To install R you have to go to CRAN and you will find three links at the beginning of the page, just click on the download link for your OS.
Don’t worry, there aren’t major differences between R for different OS and you can use the same code if you have more than one.
After downloading you can run the install and when it finishes you’ll get an R console (on Windows, on the other OS you can run R from the terminal by simply running: R) and a GUI.
The GUI shipped with R it’s not that great, so just open the console (or the terminal) and let’s run a bit of code to check that everything’s working fine.
# Generate some random number x <- runif(10) y <- runif(10) # Print generated numbers x y # Sum the two vectors x + y
Running the code above you should see the result as below. Be aware that you won’t see the same numbers after printing x and y as mine because they are generated randomly.
If everything worked fine we can move on to the next step! Otherwise you can comment here and I will try to solve the issue.
As I said before, the R GUI it’s not great, but doing data science in the console is a real pain. You’ll have reproducibility issues, loss of interactivity if you script in a text file and run the code in console, and so on.
Once you have installed it you can just open it and RStudio will figure out by itself where is R and which version you’re using, so you don’t have to do any setup.
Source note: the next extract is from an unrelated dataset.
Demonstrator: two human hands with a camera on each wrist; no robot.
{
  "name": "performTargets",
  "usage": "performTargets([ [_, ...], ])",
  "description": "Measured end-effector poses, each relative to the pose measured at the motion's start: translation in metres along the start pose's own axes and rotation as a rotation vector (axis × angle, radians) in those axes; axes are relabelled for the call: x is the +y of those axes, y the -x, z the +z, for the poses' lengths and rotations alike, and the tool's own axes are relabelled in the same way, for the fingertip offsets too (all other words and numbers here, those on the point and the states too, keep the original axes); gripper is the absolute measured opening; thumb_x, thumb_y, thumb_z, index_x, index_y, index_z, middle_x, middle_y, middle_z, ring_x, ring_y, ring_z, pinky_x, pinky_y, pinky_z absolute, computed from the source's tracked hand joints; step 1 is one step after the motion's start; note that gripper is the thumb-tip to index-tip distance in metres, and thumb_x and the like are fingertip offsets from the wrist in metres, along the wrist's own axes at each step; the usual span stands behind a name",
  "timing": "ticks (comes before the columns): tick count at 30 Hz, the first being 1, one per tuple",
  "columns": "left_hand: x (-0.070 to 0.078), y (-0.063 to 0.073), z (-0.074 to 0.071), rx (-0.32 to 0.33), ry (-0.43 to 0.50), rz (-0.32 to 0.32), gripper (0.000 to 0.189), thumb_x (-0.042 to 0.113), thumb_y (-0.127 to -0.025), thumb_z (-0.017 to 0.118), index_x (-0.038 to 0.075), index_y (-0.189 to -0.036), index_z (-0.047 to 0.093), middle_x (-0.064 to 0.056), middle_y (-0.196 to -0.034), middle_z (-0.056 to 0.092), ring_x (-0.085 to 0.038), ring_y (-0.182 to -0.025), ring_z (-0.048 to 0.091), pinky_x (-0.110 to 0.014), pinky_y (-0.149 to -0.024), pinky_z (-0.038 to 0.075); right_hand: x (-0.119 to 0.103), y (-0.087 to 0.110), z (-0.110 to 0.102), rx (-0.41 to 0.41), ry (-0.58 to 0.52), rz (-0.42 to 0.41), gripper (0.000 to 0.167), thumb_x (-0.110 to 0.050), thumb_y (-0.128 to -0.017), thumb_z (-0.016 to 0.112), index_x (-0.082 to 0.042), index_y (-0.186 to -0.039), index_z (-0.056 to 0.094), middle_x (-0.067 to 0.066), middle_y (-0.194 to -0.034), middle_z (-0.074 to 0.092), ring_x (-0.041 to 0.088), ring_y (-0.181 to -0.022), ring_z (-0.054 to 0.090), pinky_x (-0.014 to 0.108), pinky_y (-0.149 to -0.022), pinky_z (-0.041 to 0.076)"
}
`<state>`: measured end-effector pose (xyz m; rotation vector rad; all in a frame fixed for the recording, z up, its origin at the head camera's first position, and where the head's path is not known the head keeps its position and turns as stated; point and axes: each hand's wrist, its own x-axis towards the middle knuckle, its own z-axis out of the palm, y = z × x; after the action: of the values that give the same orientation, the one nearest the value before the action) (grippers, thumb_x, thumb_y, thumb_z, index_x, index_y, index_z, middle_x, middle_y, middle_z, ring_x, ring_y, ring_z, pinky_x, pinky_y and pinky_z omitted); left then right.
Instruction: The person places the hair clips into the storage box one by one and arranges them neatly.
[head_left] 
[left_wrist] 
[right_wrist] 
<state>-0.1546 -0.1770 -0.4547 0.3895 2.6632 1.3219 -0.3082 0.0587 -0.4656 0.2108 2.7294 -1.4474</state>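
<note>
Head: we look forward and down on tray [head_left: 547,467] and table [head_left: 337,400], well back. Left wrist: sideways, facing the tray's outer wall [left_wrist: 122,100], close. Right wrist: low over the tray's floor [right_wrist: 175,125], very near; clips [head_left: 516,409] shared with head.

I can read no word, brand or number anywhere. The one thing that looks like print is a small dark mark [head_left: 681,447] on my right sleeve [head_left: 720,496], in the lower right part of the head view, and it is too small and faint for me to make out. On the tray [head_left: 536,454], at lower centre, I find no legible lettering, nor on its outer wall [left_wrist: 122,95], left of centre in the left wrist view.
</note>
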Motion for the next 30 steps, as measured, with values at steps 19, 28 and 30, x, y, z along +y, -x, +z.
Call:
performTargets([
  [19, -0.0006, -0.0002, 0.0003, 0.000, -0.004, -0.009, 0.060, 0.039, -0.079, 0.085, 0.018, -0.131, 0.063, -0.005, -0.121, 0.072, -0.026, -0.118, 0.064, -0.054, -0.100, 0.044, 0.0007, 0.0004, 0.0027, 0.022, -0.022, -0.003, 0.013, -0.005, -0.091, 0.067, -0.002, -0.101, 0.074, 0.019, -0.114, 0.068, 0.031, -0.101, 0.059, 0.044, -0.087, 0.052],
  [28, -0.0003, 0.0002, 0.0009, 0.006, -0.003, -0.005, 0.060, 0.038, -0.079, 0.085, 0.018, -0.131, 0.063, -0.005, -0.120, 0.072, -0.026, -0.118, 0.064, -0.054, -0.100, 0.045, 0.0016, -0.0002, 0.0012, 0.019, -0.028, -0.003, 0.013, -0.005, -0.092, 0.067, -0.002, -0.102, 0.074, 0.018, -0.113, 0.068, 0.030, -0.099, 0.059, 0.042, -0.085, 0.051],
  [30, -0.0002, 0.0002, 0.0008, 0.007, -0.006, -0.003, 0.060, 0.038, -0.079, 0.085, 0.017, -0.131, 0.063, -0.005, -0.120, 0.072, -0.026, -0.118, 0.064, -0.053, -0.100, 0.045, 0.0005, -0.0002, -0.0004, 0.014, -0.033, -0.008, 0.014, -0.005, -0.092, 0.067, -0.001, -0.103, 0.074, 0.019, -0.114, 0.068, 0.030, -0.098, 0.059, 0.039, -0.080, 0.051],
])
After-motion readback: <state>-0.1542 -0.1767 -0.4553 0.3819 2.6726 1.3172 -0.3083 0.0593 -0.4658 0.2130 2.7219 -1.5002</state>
After opening RStudio, you should see something like this:
Don’t pay attention to colors and panel order, you can change them via Tools > Global Options whenever you want. What matters here is that you have a Console that is going to work as R in the terminal (see previous point) and an area for Scripting, you will recognize it by the tab “Untitled 1”, here you can write code without running it directly.
The other panels:
- Environment: list of all variables, functions, datasets and so on loaded in the current environment
- History: history of the last commands run
- Files: you can browse your computer folders and files from here
- Packages: a list of installed packages, you can activate and deactivate them from here (more on packages later)
- Plots: you will visualize plots in this panel
- Help: a good thing about R, if you run in console ?runif you’ll see the documentation about runif in this panel. You can do the same for every command
- Viewer: you can visualize Html in this panel
Now try to run the same code we run in the terminal in RStudio console as below.
We get the result instantly as in the terminal, but now we see that in the Environment panel there are two listed variables: x and y. This is good when we will work with dozens of different functions and variables.
To test the script panel, just write the same exact code as before in the panel, then to run it you can either put the cursor on the first line and then click on Run at the top-right of the panel, or press ctrl-enter.
To run all at once you can either highlight all the code and press ctrl-enter, or you can press ctrl-alt-r. As you can see in this way it’s much easier to look at your code and in case there were some mistakes you can debug it with ease.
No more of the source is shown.